Roar writer Sam Light talks about university influencers and how their portrayal of student life in a lot of cases diverts from the reality of it.
How many times it possible to watch a tour of the same room? The sad truth of student accommodation is that the dorms we pay so much for are copied and pasted identically across the country. We politely feign some interest in the monotonous home design choices of our friends. Yet, surely, the repetitive Pinterest edits university YouTubers show off in their places cannot help but seem faintly sad in light of this. Each vlog showing off rooms with identical dimensions, perhaps with a different coloured feature wall if you are lucky. Bold Ikea bed throws, and wall hangings do not come across as bold expressions of individuality, rather, they look like cries for help.
Halls can be an isolating experience precisely because of how difficult it is to make an imprint on the place you are meant to be calling home for the year. Too often, student accommodations can feel like an overpriced, low-quality hotel without room service – not a place to live.
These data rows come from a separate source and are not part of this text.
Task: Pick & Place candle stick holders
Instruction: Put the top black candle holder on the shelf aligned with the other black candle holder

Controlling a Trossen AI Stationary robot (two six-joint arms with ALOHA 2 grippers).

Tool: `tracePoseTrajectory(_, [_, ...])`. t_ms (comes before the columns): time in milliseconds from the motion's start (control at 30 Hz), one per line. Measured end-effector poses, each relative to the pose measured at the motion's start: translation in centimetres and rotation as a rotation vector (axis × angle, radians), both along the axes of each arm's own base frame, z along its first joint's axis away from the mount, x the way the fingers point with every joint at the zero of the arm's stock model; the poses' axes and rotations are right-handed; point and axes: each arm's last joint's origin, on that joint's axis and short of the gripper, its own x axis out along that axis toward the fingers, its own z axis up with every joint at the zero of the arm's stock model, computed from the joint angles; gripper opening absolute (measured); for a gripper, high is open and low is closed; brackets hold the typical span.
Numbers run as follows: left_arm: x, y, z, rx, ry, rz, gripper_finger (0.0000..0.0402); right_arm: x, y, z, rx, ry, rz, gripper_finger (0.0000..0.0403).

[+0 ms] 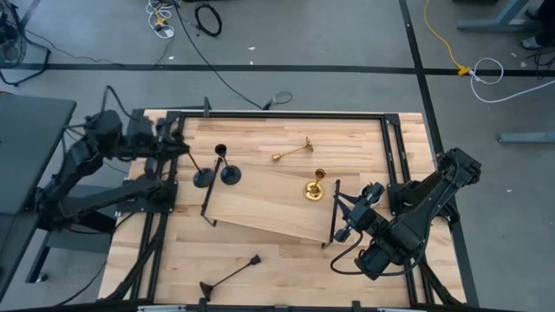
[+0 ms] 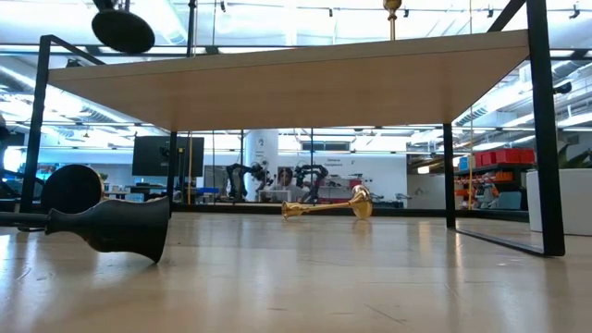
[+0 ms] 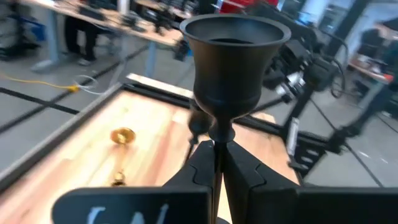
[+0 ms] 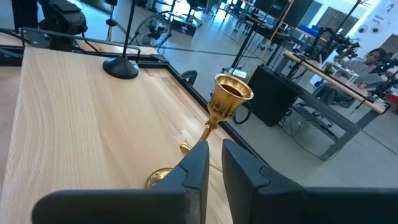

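Note:
My left gripper at the table's left is shut on a black candle stick holder, whose disc base hangs by the raised board's left end. Another black one stands upright on its base on the board. A gold one stands on the board's right part, just beyond my right gripper, whose fingers have a narrow gap with nothing in it. A gold one lies on its side at the far side. A black one lies near the front edge. My left gripper pinches the black holder's thin stem between its two fingers, just below the cup. The fingers come roughly level from the table's left and lie across the stem. The holder is tilted and lifted clear, its base in the air above the board's left end.
The wooden board stands raised on thin black bar legs in the table's middle. Dark frame rails run along the table's sides. Cables lie on the floor beyond the far edge.

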Motion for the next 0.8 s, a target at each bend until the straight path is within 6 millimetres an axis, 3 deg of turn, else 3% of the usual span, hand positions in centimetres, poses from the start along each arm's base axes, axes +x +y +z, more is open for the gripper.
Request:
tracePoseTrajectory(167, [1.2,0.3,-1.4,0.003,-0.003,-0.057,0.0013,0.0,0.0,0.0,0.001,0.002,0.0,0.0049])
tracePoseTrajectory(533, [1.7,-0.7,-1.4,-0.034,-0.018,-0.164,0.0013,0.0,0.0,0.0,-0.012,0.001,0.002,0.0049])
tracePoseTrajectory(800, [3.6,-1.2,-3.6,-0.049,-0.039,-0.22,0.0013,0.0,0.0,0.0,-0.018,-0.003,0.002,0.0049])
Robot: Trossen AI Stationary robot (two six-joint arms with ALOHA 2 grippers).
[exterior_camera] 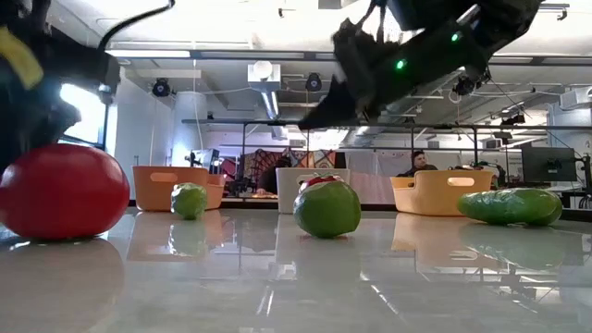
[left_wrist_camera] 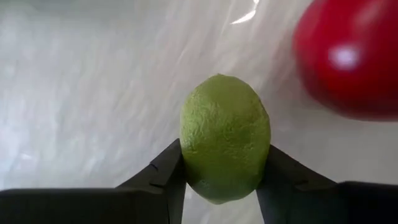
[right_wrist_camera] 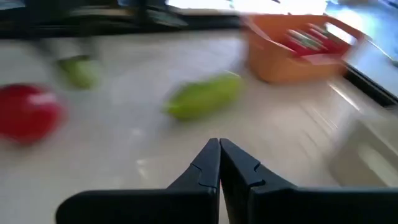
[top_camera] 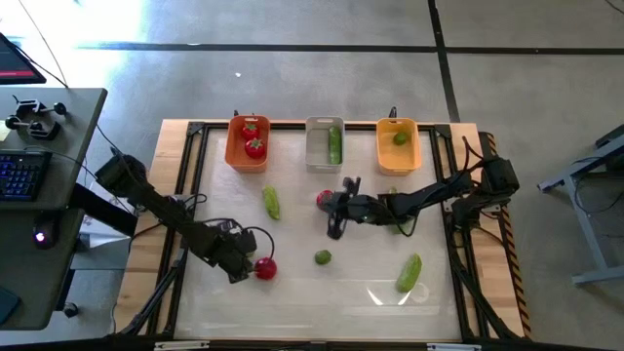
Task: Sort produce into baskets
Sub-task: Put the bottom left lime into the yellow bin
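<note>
Glossy white table [top_camera: 322, 292], concrete floor [top_camera: 292, 78], office beyond

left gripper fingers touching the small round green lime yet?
Touching. In the left wrist view both dark fingers of the left gripper press against opposite sides of the small round green lime, with no gap visible.

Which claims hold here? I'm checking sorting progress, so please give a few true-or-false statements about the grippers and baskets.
1. The left gripper has its fingers closed against both sides of a lime. True.
2. The right gripper carries produce. False: its fingers are shut together with nothing between them.
3. The grey basket contains a cucumber. True.
4. The orange-red basket is empty. False: two tomatoes lie in it.
</note>
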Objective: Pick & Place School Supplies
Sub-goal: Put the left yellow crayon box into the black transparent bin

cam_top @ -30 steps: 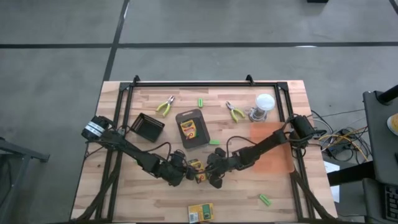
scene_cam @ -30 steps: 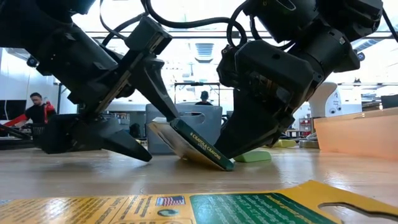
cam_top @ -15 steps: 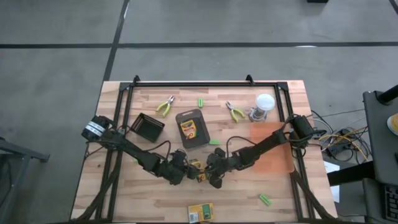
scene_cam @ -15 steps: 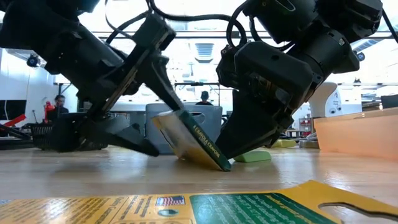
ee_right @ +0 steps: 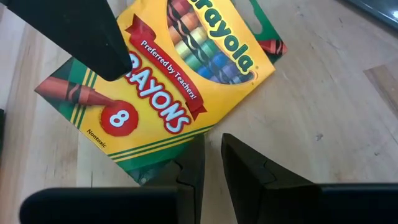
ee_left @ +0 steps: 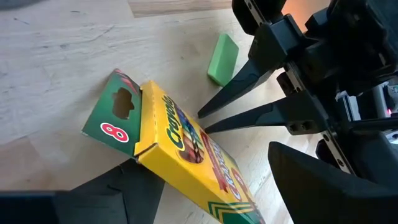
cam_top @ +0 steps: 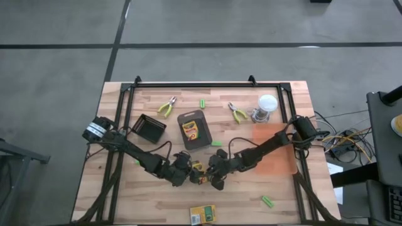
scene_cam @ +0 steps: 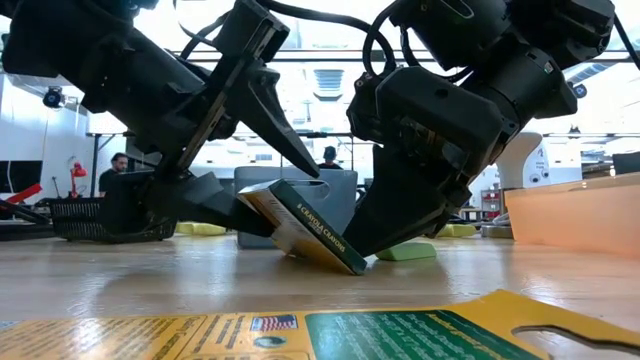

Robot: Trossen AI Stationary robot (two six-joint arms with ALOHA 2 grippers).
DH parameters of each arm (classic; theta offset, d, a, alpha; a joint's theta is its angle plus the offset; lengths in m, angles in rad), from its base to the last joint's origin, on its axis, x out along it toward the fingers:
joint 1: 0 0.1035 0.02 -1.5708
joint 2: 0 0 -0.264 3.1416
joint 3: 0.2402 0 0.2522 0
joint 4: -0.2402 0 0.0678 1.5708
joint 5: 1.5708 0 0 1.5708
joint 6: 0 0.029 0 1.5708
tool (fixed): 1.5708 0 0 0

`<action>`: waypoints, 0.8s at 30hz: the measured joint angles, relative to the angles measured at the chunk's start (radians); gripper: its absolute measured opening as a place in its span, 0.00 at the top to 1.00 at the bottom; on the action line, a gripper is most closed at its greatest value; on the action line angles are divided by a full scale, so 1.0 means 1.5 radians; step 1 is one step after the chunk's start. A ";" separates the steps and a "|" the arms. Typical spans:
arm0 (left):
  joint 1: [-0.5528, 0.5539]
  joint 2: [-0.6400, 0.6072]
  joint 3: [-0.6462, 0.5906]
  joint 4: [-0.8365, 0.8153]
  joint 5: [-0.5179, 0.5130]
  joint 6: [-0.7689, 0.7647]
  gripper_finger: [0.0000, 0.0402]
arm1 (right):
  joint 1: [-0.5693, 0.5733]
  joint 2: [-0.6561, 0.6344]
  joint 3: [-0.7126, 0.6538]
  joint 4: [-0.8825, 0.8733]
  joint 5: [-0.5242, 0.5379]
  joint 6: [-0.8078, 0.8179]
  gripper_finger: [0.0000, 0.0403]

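1. A dark grey tray [cam_top: 194, 129] at mid-table holds one crayon box [cam_top: 190, 131]; a black bin [cam_top: 149, 128] sits to its left, and a clear jar [cam_top: 265, 108] stands far right.
2. A second crayon box [scene_cam: 305, 228] stands tilted on the near-centre tabletop between both grippers.
3. The left gripper [scene_cam: 262, 150] is spread wide around that box; the right gripper [ee_right: 208, 163] is pinched closed, its tips at the box's lower edge.
4. Compared with a second ago, the left fingers sit higher and the box's tilt has changed.
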 joint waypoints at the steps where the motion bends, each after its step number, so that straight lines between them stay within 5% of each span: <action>1: 0.000 0.000 0.000 0.000 0.000 0.000 0.30 | 0.000 0.000 0.000 0.000 0.000 0.000 0.86; 24: 0.000 0.000 -0.002 -0.019 -0.001 -0.001 0.30 | 0.000 0.000 0.000 0.002 0.000 -0.003 0.86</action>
To imply that a couple of fairy lights and a cactus really make these capsules we get dumped in feel ‘cute’ and ‘cosy’ is delusional – although perhaps I am being a little hyperbolic.
King’s doesn’t need any more help extorting rent money from students. Armies of would-be YouTube celebrities fabricating an idealised version of life in accommodation is perhaps worse than unnecessary. The truth is, for a lot of people, settling into life at university, especially in London, can take time. The first weeks can be isolating and stressful. By selling high school students some abstracted ideal of ‘uni life’ we do not present the reality: that adapting to university and life away from home can be hard. Should people not know what they’re getting themselves into before they enrol?
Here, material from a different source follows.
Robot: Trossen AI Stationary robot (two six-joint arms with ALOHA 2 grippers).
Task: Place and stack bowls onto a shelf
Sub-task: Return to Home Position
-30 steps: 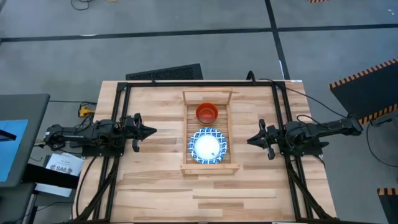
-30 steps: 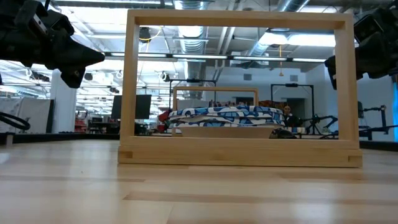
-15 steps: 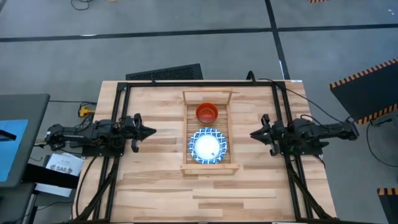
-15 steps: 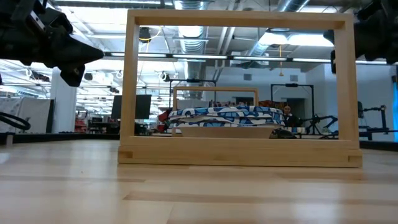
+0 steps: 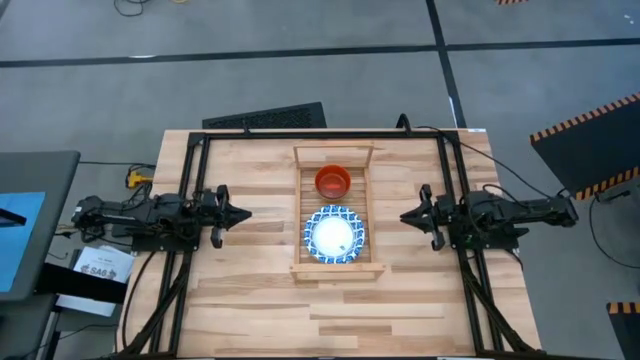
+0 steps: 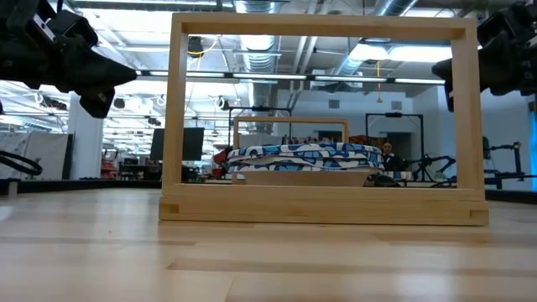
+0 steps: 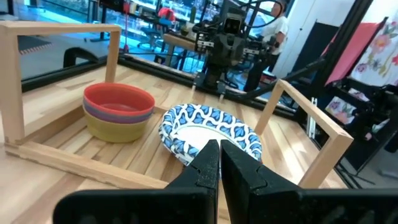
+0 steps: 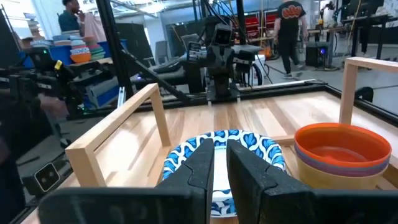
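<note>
The table (image 5: pixel 250 300) fills the lower middle of the high view, and nothing lies loose on it. The shelf (image 5: pixel 298 210) stands at frame centre, running from upper to lower. In its lower half sit the patterned bowls (image 5: pixel 334 234), nested into one stack. In its upper half are the small bowls (image 5: pixel 332 181), also stacked, the orange-red one on top with purple and yellow rims showing below it in the wrist views.

The left gripper (image 5: pixel 243 212) hangs at mid-left and the right gripper (image 5: pixel 405 217) at mid-right, both well apart from the shelf and pointing at it. Each has its fingers (image 7: pixel 207 171) drawn together and holds nothing.

The stacking looks finished, so the risks are small. If either arm swung inward while folding away, it could strike a rail or corner post and shove the shelf. A jolt like that would most threaten the taller small bowls, which could slide or topple.
</note>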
Instead, these vlogs help plant the seeds of doubt upon arrival. Students start to think: “It might be my fault that I don’t feel at home in my £250 a week prison cell” and “I might be weird because I don’t seem to have an infinite supply of friends to go on study breaks and grab lunch with.”
I’m not saying that life as a student is all doom and gloom, but it’s also probably more of a mess than what is shown in ‘day in the life’ videos. You probably didn’t eat a prosciutto and sun-dried tomato salad that you prepared the night before. You ate a Tesco meal deal while watching a video on your phone of someone eating proper food.
King’s is great a lot of the time, and so is living in London. However, I can’t help but not believe you if you say there haven’t been parts of your time here that are miserable. A lot of people genuinely look to university vloggers for an idea of what they can expect from university. What you can expect are ups and downs. Life does not purely consist of pre-prepared muesli bowls, cappuccinos with friends and coming home to an immaculately tidy room with a bed you remembered to make before you left in the morning.
Picking on these details is partly just a product of my own grouchiness, but it’s also the details that make the day-to-day. Living away from home is probably more effort than you think. Making new friends is not always straight forward. Working is normally a drag.
Having no money is not an edgy lifestyle choice – it is a reality for some people.
I don’t want to come across as though I’m picking on university vlogging channels (although I am a bit). But maybe it would be good if a voice existed online which talked about the routine of student life without sanitising the whole experience.